*What the exercise asks:* Set down, word for word, every line of the material below from the one containing "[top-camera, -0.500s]" through the one containing "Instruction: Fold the", but none of its pictures.

*Dataset excerpts:*
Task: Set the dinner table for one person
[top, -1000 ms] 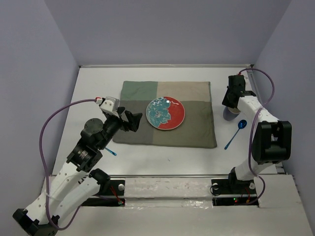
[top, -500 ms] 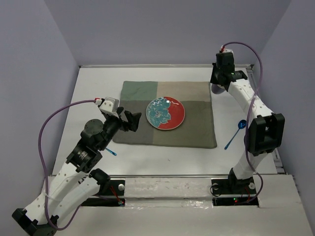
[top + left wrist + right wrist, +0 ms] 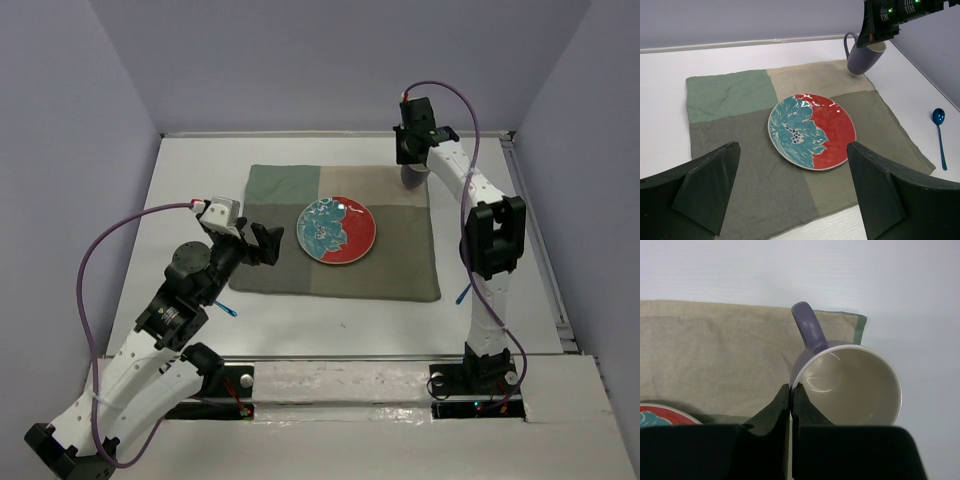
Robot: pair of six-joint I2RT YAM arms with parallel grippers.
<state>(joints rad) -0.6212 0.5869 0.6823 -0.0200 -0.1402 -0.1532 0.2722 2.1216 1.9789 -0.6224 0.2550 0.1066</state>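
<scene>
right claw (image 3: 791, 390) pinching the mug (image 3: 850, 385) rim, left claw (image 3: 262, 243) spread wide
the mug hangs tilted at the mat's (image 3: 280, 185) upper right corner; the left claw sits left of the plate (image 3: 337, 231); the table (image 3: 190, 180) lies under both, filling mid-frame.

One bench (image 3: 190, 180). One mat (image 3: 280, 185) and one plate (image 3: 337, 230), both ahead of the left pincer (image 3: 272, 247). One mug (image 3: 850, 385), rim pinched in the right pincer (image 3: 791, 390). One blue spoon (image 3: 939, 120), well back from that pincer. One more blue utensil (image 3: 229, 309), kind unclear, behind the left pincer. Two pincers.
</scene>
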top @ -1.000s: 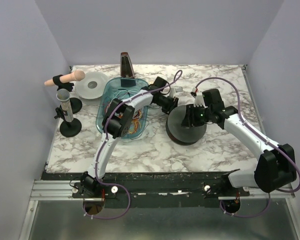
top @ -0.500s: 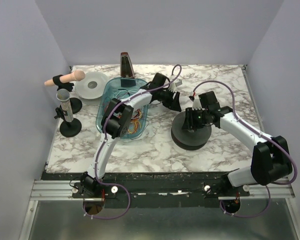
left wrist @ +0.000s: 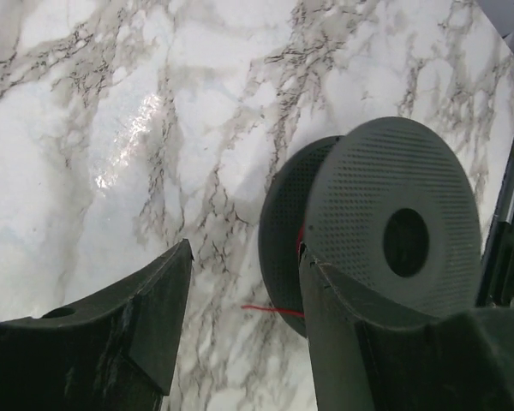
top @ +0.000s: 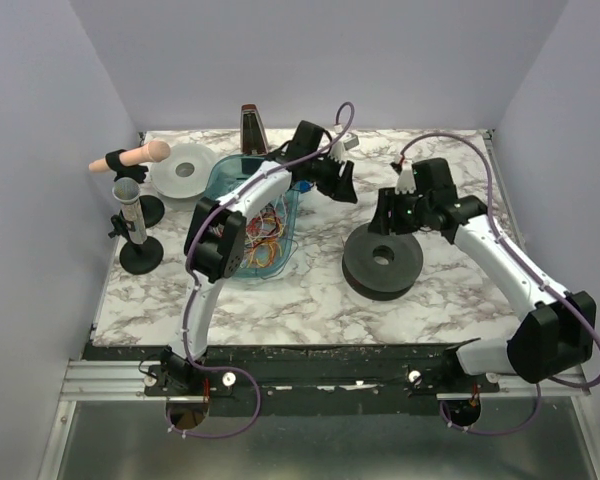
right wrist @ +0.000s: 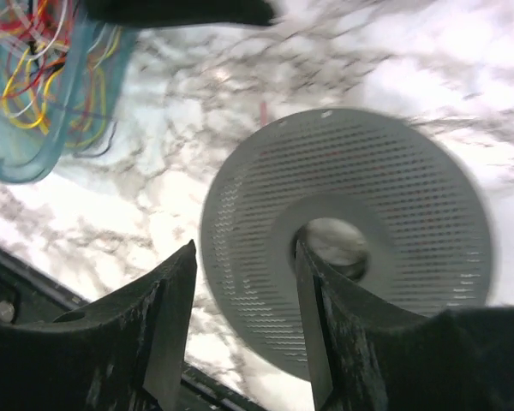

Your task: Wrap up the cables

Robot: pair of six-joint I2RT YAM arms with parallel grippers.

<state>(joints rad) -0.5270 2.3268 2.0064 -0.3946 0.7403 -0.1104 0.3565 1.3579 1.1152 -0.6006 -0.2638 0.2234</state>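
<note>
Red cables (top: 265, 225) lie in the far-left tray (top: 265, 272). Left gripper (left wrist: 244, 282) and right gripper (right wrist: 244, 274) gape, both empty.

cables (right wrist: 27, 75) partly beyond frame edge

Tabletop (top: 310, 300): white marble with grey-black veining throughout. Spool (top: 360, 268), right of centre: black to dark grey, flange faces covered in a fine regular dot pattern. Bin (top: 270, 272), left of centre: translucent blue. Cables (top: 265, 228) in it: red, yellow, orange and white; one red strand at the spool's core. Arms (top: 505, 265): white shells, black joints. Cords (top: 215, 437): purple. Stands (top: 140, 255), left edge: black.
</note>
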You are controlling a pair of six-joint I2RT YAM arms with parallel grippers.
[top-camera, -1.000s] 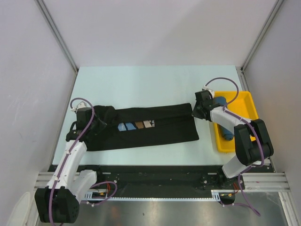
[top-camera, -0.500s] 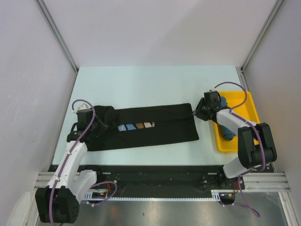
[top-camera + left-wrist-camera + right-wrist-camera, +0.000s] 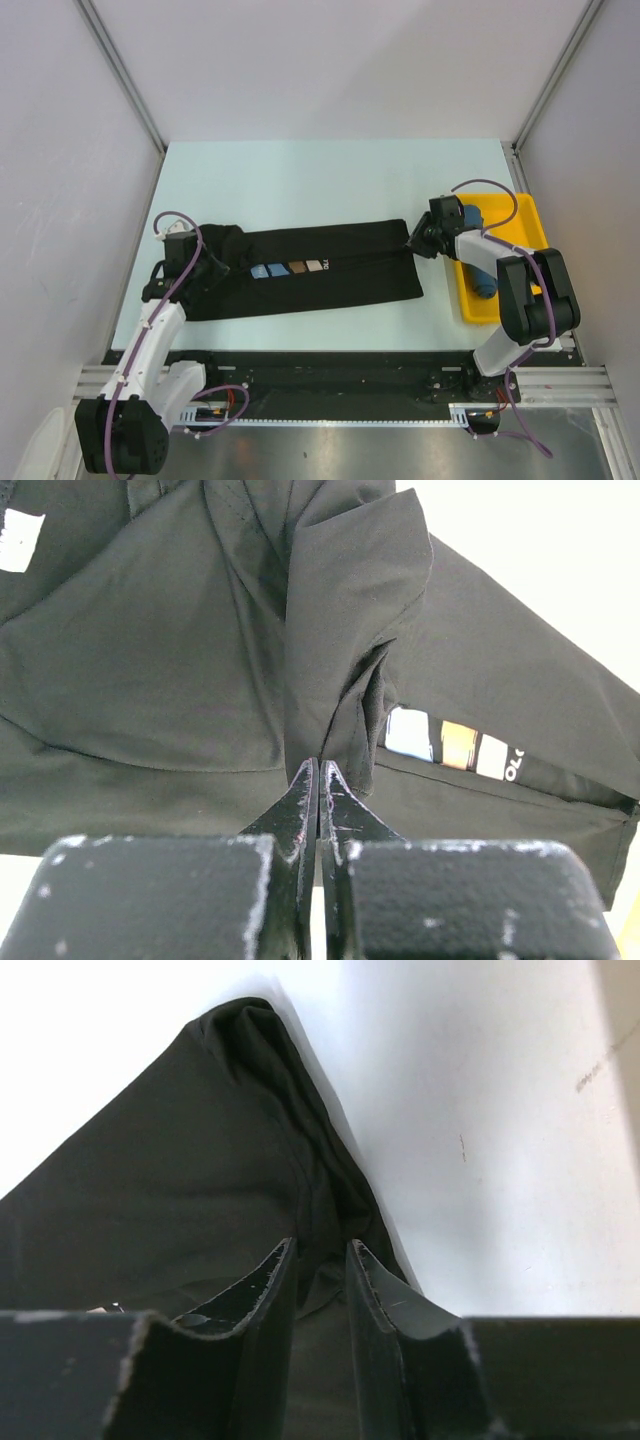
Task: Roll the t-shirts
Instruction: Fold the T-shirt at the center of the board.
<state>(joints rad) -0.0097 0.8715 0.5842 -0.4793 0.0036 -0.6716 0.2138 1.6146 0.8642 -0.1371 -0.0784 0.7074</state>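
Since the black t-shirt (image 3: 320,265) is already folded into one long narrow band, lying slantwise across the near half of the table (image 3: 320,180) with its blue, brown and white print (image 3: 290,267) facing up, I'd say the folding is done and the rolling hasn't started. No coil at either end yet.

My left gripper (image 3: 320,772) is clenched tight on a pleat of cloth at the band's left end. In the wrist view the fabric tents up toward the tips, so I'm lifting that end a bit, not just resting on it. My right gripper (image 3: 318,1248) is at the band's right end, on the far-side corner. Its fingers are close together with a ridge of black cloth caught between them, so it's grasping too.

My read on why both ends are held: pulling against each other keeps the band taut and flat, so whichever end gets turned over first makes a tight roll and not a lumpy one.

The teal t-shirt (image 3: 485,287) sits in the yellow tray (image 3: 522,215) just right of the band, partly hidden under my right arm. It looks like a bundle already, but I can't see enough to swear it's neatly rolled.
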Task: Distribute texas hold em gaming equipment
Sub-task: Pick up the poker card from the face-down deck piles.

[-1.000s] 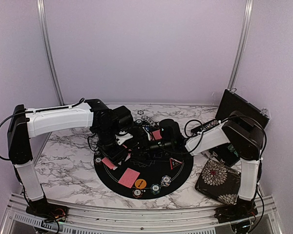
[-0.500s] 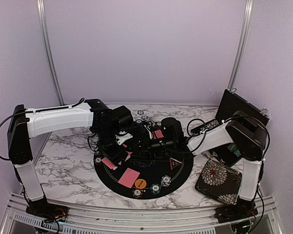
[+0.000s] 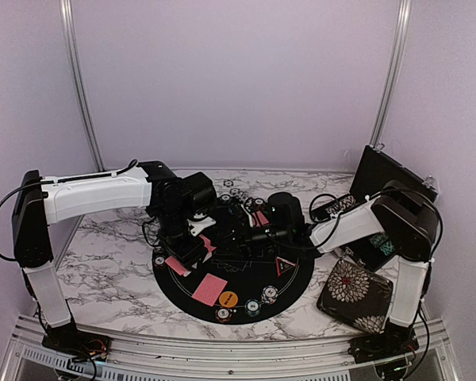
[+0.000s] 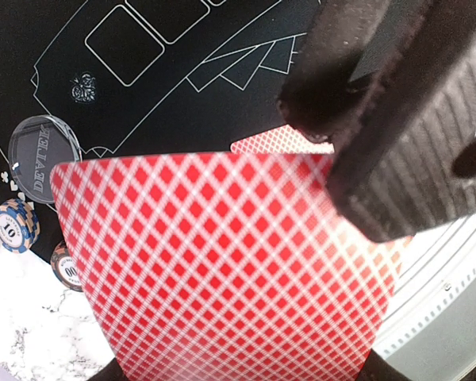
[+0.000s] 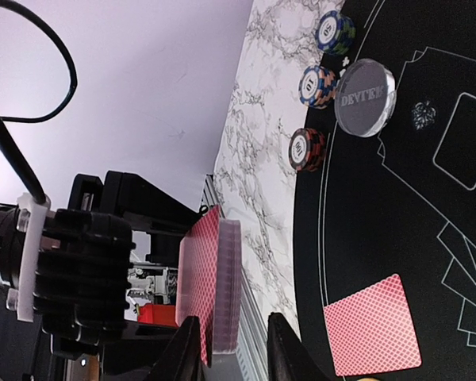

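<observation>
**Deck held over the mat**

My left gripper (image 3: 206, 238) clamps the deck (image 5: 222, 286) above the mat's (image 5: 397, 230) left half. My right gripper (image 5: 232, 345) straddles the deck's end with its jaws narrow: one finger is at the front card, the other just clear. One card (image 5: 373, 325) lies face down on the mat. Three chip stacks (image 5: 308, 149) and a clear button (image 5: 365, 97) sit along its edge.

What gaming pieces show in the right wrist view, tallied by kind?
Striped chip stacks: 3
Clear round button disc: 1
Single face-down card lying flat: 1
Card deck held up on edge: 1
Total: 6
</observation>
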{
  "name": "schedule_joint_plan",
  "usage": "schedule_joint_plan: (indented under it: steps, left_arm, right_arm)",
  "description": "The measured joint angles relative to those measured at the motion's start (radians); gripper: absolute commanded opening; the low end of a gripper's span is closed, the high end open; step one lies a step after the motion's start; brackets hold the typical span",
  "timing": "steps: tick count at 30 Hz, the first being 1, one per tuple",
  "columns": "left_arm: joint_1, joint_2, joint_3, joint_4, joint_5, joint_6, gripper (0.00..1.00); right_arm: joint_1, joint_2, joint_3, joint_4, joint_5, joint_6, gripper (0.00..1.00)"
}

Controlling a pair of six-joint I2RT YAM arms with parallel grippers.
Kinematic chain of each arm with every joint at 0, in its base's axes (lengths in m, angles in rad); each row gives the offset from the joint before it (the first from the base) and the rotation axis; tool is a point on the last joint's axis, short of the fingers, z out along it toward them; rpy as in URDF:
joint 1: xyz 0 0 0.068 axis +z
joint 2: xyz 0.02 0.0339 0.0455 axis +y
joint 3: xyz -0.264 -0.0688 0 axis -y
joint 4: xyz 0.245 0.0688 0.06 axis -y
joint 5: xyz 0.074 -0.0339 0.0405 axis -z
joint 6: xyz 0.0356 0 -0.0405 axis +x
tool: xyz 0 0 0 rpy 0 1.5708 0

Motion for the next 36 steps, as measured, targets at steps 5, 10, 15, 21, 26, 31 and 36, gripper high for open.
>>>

*Written answer:*
[top-camera, -0.500s] 
[top-camera + left-wrist-camera + right-wrist-camera, +0.000s] 
Task: Roll the t-shirts
Instruction: Fold the T-shirt at the center of the board.

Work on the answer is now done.